SAX/Python : read an xml from the end to the top

kepioo

I currently have an xml input file containing lots of data. My objectiv
is to write a script that reports in another xml file only the data I
am interested in. Doing this is really easy using SAX.

The input file is continuously updated. However, the other xml file
should be updated only on request.

Everytime we run the script, we track the new elements in the input
file and report them in the output file.

My idea was to :
_ detect in the output file the last event reported
_ read the input file from the end
_ report all the new events ( since the last time the script was run).

Question : IS it possible to read an XML file and process it from the
end to the beginning, using SAX????

Mar 7 '06 #1

Subscribe Post Reply

1863

Diez B. Roggisch

kepioo schrieb:

I currently have an xml input file containing lots of data. My objectiv
is to write a script that reports in another xml file only the data I
am interested in. Doing this is really easy using SAX.

The input file is continuously updated. However, the other xml file
should be updated only on request.

Everytime we run the script, we track the new elements in the input
file and report them in the output file.

My idea was to :
_ detect in the output file the last event reported
_ read the input file from the end
_ report all the new events ( since the last time the script was run).

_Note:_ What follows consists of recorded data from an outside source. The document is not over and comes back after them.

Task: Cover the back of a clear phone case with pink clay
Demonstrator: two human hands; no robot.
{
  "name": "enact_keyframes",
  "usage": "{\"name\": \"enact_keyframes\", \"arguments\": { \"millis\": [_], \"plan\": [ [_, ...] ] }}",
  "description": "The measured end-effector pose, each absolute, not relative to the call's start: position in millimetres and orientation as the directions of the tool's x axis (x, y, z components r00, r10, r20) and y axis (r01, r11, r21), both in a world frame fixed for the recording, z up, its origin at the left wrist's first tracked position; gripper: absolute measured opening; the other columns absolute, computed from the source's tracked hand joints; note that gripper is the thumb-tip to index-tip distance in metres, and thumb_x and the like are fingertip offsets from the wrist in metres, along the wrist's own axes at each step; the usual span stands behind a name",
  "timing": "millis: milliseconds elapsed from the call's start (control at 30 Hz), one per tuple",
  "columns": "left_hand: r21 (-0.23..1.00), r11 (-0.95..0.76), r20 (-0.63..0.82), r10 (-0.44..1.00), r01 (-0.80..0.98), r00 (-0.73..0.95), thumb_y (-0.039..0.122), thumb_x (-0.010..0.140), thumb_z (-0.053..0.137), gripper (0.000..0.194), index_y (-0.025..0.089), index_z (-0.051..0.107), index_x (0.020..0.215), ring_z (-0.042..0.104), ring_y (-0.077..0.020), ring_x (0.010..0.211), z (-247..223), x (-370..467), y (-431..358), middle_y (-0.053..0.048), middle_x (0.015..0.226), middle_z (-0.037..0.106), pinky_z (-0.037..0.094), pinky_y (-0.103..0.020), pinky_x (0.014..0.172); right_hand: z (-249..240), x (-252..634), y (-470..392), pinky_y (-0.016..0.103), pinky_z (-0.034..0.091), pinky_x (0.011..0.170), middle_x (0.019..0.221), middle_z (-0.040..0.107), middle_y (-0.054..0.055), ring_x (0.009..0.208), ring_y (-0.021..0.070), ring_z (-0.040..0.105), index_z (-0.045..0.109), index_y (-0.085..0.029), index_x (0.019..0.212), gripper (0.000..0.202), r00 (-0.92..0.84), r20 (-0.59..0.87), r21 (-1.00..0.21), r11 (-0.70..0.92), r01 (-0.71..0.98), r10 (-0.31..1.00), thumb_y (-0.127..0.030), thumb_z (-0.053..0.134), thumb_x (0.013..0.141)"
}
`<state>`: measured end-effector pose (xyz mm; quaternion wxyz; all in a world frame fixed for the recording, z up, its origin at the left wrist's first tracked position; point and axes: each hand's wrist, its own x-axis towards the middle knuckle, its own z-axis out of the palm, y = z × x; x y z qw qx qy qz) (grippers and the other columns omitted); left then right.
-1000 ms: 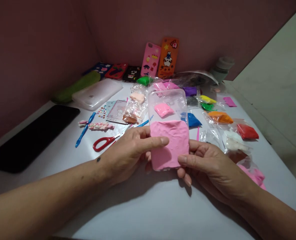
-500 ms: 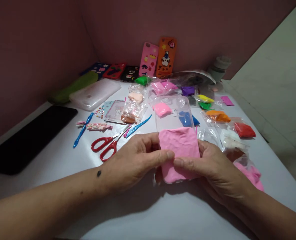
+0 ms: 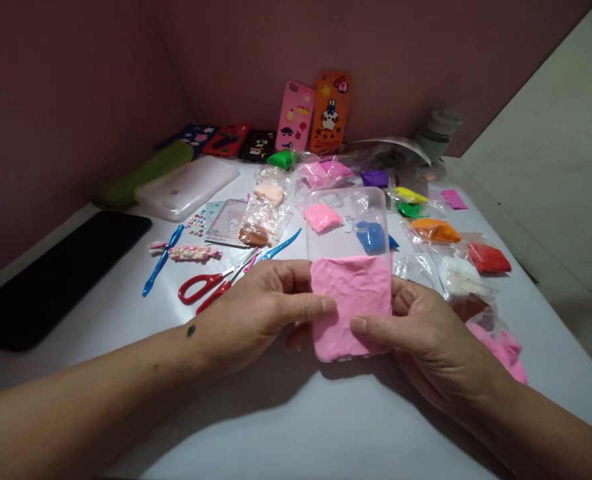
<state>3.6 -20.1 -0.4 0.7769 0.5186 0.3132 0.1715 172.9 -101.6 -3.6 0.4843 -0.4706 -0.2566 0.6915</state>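
Observation:
A clear phone case [image 3: 346, 197] is held up over the table between my two hands. Pink clay [image 3: 351, 283] is spread in a wrinkled layer across its lower half; the upper half is bare and see-through. My left hand [image 3: 276, 303] grips the left edge, thumb lying on the clay and fingers partly hidden behind. On the right edge, my right hand [image 3: 421, 327] does the same, its thumb pressing the clay near the bottom. Red-handled scissors [image 3: 201, 288] lie beside my left hand, partly covered by it. A bag of pink clay [image 3: 501, 347] sits just beyond my right hand.
Bagged clay, such as orange [image 3: 436, 231] and red [image 3: 489, 258], lines the right side. Decorated cases, one orange [image 3: 331, 110], lean on the back wall. At left lie a black phone-like slab [image 3: 61, 277], a blue modelling tool [image 3: 163, 260] and a translucent case [image 3: 189, 189].
Both hands and the case have shifted slightly left. My left thumb has slid toward the left edge, so the two thumbs are farther apart and more clay shows.

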Motion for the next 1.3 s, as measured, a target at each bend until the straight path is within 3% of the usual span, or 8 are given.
{"name": "enact_keyframes", "arguments": {
  "millis": [200, 400, 467, 600, 733, 900, 1167, 1300],
  "plan": [
    [0.893, 0.45, -0.313, 0.603, 0.011, 0.734, 0.024, 0.074, 0.071, 0.013, 0.013, 0.069, 0.081, 0.058, -0.0125, 0.059, -1.1, 3.5, -16.9, -0.003, 0.068, 0.064, 0.044, -0.023, 0.056, -6.0, 175.5, -99.0, 0.03, 0.051, 0.07, 0.088, 0.073, 0.006, 0.071, 0.0172, 0.065, 0.068, -0.018, 0.111, 0.043, -0.081, -0.355, -0.815, -0.35, -0.461, 0.931, -0.009, 0.074, 0.07],
    [0.85, 0.519, -0.261, 0.568, -0.094, 0.781, 0.023, 0.079, 0.067, 0.017, 0.016, 0.069, 0.094, 0.059, -0.0122, 0.066, -3.2, 3.1, -15.8, -0.003, 0.077, 0.065, 0.048, -0.026, 0.067, -5.9, 175.9, -96.4, 0.032, 0.052, 0.079, 0.093, 0.072, 0.007, 0.083, 0.0188, 0.066, 0.069, -0.019, 0.111, 0.028, -0.146, -0.269, -0.737, -0.301, -0.605, 0.952, -0.016, 0.063, 0.084],
    [0.85, 0.517, -0.223, 0.52, -0.097, 0.825, 0.019, 0.076, 0.069, 0.027, 0.018, 0.067, 0.103, 0.061, -0.0144, 0.075, -1.6, 3.7, -16.3, -0.003, 0.084, 0.066, 0.048, -0.027, 0.073, -6.2, 175.6, -95.5, 0.03, 0.052, 0.078, 0.091, 0.071, 0.006, 0.081, 0.0177, 0.066, 0.069, -0.019, 0.107, 0.024, -0.139, -0.268, -0.716, -0.294, -0.634, 0.953, -0.016, 0.063, 0.084],
    [0.909, 0.416, -0.206, 0.451, 0.0, 0.869, 0.011, 0.072, 0.071, 0.05, 0.022, 0.059, 0.119, 0.06, -0.0178, 0.08, 4.9, 4.5, -17.6, -0.004, 0.088, 0.066, 0.045, -0.027, 0.068, -6.7, 174.2, -93.6, 0.028, 0.055, 0.068, 0.089, 0.069, 0.005, 0.074, 0.0155, 0.064, 0.069, -0.019, 0.103, 0.02, -0.101, -0.256, -0.718, -0.259, -0.646, 0.961, -0.016, 0.063, 0.085],
    [0.925, 0.375, -0.235, 0.43, 0.064, 0.872, 0.007, 0.073, 0.065, 0.043, 0.019, 0.059, 0.114, 0.059, -0.0173, 0.082, 7.3, 4.4, -16.9, -0.004, 0.09, 0.067, 0.044, -0.029, 0.075, -6.9, 173.5, -93.9, 0.033, 0.057, 0.064, 0.094, 0.068, 0.006, 0.07, 0.0167, 0.064, 0.067, -0.02, 0.106, 0.021, -0.143, -0.258, -0.726, -0.29, -0.623, 0.955, -0.018, 0.063, 0.085],
    [0.915, 0.376, -0.323, 0.477, 0.142, 0.817, 0.011, 0.072, 0.068, 0.041, 0.019, 0.059, 0.111, 0.06, -0.0207, 0.092, 5.0, 4.1, -14.9, -0.005, 0.098, 0.066, 0.044, -0.029, 0.077, -8.0, 173.9, -95.6, 0.034, 0.056, 0.074, 0.096, 0.068, 0.006, 0.077, 0.0166, 0.065, 0.067, -0.02, 0.104, 0.019, -0.111, -0.284, -0.739, -0.292, -0.607, 0.952, -0.018, 0.065, 0.085],
    [0.929, 0.318, -0.337, 0.522, 0.188, 0.784, 0.014, 0.066, 0.074, 0.048, 0.018, 0.06, 0.112, 0.061, -0.0192, 0.079, 5.3, 3.4, -13.5, -0.003, 0.09, 0.067, 0.045, -0.03, 0.071, -8.9, 170.9, -94.9, 0.03, 0.052, 0.085, 0.095, 0.07, 0.005, 0.082, 0.0142, 0.066, 0.068, -0.019, 0.101, 0.018, -0.095, -0.283, -0.735, -0.28, -0.618, 0.954, -0.015, 0.066, 0.084],
    [0.931, 0.343, -0.281, 0.463, 0.123, 0.84, 0.02, 0.073, 0.071, 0.03, 0.015, 0.063, 0.101, 0.056, -0.0137, 0.071, 4.5, 2.0, -10.2, -0.003, 0.087, 0.065, 0.043, -0.024, 0.06, -7.3, 172.0, -94.6, 0.031, 0.055, 0.081, 0.097, 0.072, 0.007, 0.082, 0.0163, 0.068, 0.068, -0.02, 0.105, 0.018, -0.1, -0.225, -0.763, -0.239, -0.601, 0.969, -0.017, 0.059, 0.089]
  ]
}}
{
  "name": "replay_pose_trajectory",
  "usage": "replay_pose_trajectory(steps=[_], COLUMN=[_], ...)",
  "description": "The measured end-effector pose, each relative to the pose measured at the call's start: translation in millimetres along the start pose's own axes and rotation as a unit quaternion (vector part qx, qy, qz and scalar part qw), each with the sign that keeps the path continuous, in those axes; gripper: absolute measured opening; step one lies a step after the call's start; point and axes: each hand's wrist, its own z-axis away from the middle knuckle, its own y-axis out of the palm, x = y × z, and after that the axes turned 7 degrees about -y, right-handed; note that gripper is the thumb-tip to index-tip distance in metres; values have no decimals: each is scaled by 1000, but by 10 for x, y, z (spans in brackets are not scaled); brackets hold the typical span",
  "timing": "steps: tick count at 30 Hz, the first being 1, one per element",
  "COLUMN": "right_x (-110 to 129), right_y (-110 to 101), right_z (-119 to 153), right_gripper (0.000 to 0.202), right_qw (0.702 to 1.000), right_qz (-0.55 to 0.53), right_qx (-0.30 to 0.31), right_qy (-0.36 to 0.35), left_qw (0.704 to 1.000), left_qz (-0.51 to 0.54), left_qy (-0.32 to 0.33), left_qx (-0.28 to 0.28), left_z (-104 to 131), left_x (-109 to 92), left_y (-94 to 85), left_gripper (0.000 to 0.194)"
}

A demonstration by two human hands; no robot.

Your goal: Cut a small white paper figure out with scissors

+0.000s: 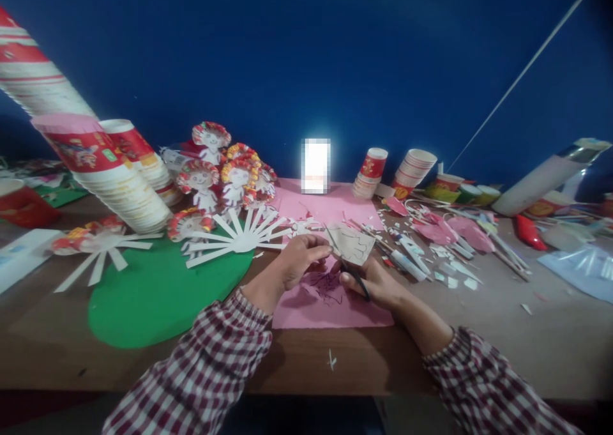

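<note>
Checked sleeves frame the bottom of the view, both forearms reaching over the wooden table [143, 365]. Left hand [299, 259] has its fingers curled shut, pinching the near left edge of a pale paper cutout [352, 242] with pencil lines on it. Right hand [371, 282] is closed around the handles of dark scissors [352, 269], whose blades run up under the cutout. Both hands hover over a pink sheet [330, 310] scribbled with dark marks. Just left lies a green paper disc [158, 294], carrying a white fan of cut cup strips [239, 234]. Beyond stand paper-cup dolls [205, 179], stacked red cups [119, 173] leaning at left, more cups [416, 167] and pink scraps [450, 227] at right, before a blue wall [306, 52].
</note>
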Motion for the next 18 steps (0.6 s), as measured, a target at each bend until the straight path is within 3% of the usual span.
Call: replay_pose_trajectory(steps=[18], right_x=[-72], right_y=[-39], right_z=[3], right_gripper=[40], right_qw=[1000], right_qz=[4], right_qx=[6], right_qy=[-12], left_qw=[1000], left_qz=[-8], left_qy=[-13], left_qx=[1], left_z=[13], left_x=[-12], left_y=[-14], left_gripper=[24])
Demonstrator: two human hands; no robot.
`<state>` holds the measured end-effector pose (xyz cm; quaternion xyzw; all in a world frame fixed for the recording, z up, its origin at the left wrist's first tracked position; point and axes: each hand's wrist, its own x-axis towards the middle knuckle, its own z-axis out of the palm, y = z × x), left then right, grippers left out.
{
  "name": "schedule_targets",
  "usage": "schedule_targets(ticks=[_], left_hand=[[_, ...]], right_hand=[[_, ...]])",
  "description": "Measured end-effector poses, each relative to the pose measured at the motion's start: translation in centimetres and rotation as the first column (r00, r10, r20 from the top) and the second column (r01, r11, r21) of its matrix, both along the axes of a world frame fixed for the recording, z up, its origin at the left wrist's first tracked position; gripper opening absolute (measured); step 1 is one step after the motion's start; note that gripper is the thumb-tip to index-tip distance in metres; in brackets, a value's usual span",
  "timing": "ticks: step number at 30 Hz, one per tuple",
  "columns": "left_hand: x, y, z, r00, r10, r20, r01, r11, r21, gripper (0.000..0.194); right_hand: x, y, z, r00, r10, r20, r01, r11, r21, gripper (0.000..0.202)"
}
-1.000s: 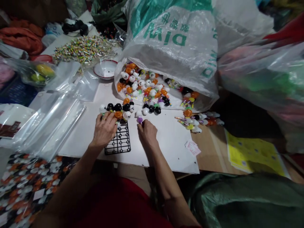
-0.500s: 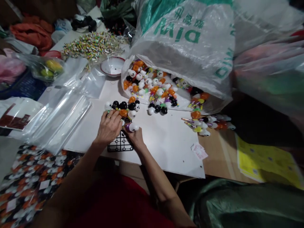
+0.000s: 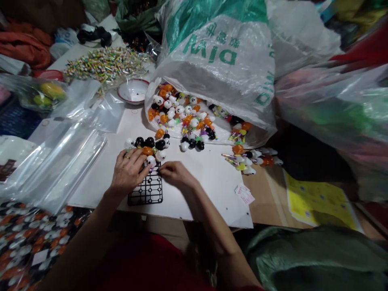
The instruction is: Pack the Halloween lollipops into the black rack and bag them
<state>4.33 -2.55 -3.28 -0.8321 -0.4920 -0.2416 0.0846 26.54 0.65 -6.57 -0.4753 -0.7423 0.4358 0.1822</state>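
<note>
A black plastic grid rack [image 3: 147, 190] lies on the white tabletop near its front edge. At its far end stand several figure-headed pieces: black heads [image 3: 144, 142], an orange pumpkin head [image 3: 147, 150] and white faces. My left hand [image 3: 127, 171], wearing a ring, reaches over the rack's left side, its fingers and thumb closed around a white-headed piece [image 3: 150, 161] with a bit of purple below. My right hand [image 3: 176, 173] is at the rack's right edge with its fingers pinched together. Whatever is between those fingertips is too small to tell.
A big white plastic bag [image 3: 212, 68] lies behind, spilling figure-headed pieces [image 3: 182, 109]. A bowl [image 3: 133, 91] and a heap of small colourful sticks [image 3: 106, 64] are at back left. Clear plastic sleeves [image 3: 60, 161] cover the left side. More figures [image 3: 254, 157] lie right, beside yellow sheets [image 3: 318, 202].
The white-headed piece has gone from my right hand to the rack, under my left fingers. My right hand has drawn back to the right. The view has turned slightly right.
</note>
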Motion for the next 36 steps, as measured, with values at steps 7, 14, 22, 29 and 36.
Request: schedule_targets(ticks=[7, 14, 22, 29, 36], left_hand=[[1.2, -0.1, 2.0, 0.998, 0.036, -0.046, -0.036, 0.999, -0.010, 0.045], [2.4, 0.8, 2.0, 0.998, -0.036, -0.059, 0.026, 0.986, -0.162, 0.024], [2.6, 0.2, 1.9, 0.998, -0.048, -0.048, 0.036, 0.975, -0.217, 0.038], [3.4, -0.1, 0.7, 0.997, 0.036, -0.067, -0.043, 0.993, -0.108, 0.025], [3.5, 0.0, 0.5, 0.994, 0.057, -0.088, -0.061, 0.997, -0.045, 0.021]], right_hand=[[3.3, 11.3, 2.6, 0.656, -0.526, 0.542, 0.376, 0.849, 0.370, 0.031], [3.0, 3.2, 1.8, 0.889, -0.458, 0.024, 0.438, 0.864, 0.247, 0.029], [-3.2, -4.4, -2.3, 0.765, -0.453, -0.459, 0.536, 0.842, 0.063, 0.020], [-3.0, -3.8, -2.2, 0.824, -0.321, -0.468, 0.358, 0.934, -0.011, 0.025], [1.5, 5.8, 0.3, 0.949, -0.310, 0.066, 0.271, 0.901, 0.338, 0.031]])
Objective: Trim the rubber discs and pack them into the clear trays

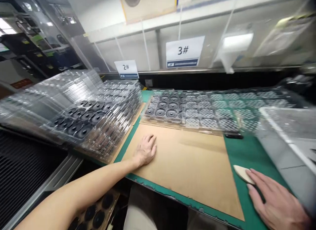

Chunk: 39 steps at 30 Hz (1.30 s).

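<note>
My left hand [146, 150] rests palm down on a flat brown cardboard sheet [190, 164], fingers loosely bent and nothing visible in them. At the right, my right hand [277, 198] has its fingers and thumb on a cream, pointed tool [243, 174] with a dark part under the fingers. Its exact kind I cannot make out. The tool lies over the green mat [256, 151], just beyond the cardboard's right edge. Behind the cardboard, a clear plastic tray [160, 119] holds several black ring-shaped parts [172, 113].
Stacked clear trays [116, 124] with black round parts stand at the left. More clear trays [207, 123] line the back. A white-grey bin [283, 144] borders the right side. Signs marked 2# [126, 68] and 3# [184, 52] hang behind. More black parts [98, 218] lie below the table edge.
</note>
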Motion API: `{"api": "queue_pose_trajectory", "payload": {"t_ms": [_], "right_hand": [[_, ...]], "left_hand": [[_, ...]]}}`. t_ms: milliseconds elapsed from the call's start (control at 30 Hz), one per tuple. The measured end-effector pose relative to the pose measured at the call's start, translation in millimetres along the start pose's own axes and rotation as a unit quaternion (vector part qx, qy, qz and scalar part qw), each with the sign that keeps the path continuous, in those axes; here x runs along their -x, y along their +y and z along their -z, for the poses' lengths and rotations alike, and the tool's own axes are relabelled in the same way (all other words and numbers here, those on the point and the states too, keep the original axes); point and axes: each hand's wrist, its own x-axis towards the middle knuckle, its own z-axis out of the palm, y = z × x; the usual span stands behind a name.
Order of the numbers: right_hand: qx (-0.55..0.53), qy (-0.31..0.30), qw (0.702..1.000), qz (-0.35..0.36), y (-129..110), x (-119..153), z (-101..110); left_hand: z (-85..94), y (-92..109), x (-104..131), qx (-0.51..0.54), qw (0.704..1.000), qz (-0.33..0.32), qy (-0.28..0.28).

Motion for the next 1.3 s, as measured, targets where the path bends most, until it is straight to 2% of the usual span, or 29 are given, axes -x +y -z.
{"api": "queue_pose_trajectory", "payload": {"t_ms": [233, 400, 867, 1300], "right_hand": [[0.018, 0.011, 1.0, 0.01, -12.6, -4.1, 9.3], [0.023, 0.039, 0.999, 0.03, -10.6, -4.7, 8.8], [0.038, 0.061, 0.996, 0.049, -6.3, -2.5, 0.7], [0.047, 0.039, 0.997, 0.04, -9.7, -1.9, 4.6]], "left_hand": [[-5.3, -6.7, -1.5, 0.007, 0.999, -0.015, 0.028], [-7.0, -9.3, -1.4, 0.004, 0.999, -0.019, 0.039], [-6.6, -10.9, -1.4, -0.007, 0.997, -0.023, 0.076], [-12.1, -15.3, -2.1, 0.008, 0.996, -0.028, 0.081]]}}
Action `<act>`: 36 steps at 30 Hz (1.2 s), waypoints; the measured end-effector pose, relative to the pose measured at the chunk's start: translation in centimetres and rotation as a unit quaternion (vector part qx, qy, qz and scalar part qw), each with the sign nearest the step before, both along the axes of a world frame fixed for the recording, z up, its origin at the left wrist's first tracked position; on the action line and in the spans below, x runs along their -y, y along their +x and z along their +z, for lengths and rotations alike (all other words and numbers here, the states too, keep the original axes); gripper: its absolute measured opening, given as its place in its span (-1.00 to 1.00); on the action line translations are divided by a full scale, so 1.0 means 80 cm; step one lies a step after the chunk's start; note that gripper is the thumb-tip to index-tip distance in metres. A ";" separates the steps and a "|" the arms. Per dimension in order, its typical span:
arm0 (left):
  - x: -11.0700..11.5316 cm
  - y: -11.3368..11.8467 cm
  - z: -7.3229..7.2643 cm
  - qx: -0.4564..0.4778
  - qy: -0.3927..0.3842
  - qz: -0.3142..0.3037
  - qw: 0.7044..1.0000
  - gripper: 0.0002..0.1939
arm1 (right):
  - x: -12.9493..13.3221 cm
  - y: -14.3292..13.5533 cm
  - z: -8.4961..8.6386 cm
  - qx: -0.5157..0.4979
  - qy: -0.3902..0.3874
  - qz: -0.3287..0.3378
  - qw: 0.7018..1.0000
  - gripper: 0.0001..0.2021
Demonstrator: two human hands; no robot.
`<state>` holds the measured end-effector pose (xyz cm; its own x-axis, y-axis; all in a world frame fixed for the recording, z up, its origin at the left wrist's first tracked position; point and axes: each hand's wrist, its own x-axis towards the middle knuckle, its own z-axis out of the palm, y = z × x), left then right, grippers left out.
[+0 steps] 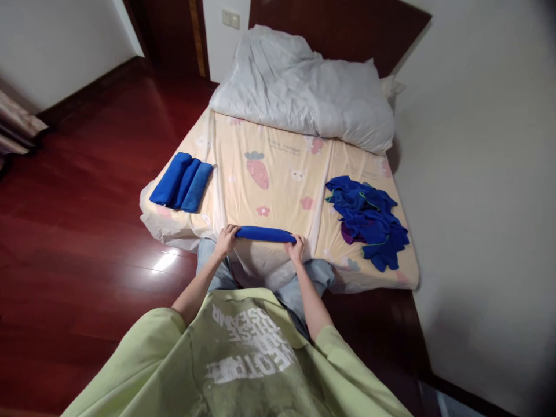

Question : IS it possible to read an XML file and process it from the
end to the beginning, using SAX????

No. And in no other XML-related technology I know of.

Generally speaking, I'd say your approach is inherently flawed. XML as a language requires well-formed documents to have
exactly one root element. This makes it unsuitable
for e.g. logging-files, as these have no explicit "end" - except the implicit last log-entry. So you will always have
something like this:

--- begin ---
<root>
<entry/>
<entry/>
--- end ---

I don't know _what_ you do, but unless you always write the whole XML-file completely new, you can't possibly write that
closing end-tag. So you end up with an malformed xml-document. Or you _do_ write all the file contents new each time -
but then you'd be able to reverse the order of elements so that the last came first. But I doubt the latter, as it
imposes a great performance-bottleneck with little gain.

SAX won't puke on you for your file being malformed, as it only learns about that when it is to late. So - you might use
it, as when that happens you are already finished with your actual task.

But you will always have to parse it from the beginning, to catch the document header, and there is no fast-forward
build into SAX.

So - what are your options?

- use seperate output files for each entry, that are well-formed in themselves. Beware if you've got plenty of them
(few K to M) that some FS might not deal well with that

- if you can keep the file open reading all the time (because you are kind of a background process), you can read the
contents, create a buffer and search for start-tags in that yourself. Then you can snip out the necessary portions,
complete them with a xml-header and feed them separately.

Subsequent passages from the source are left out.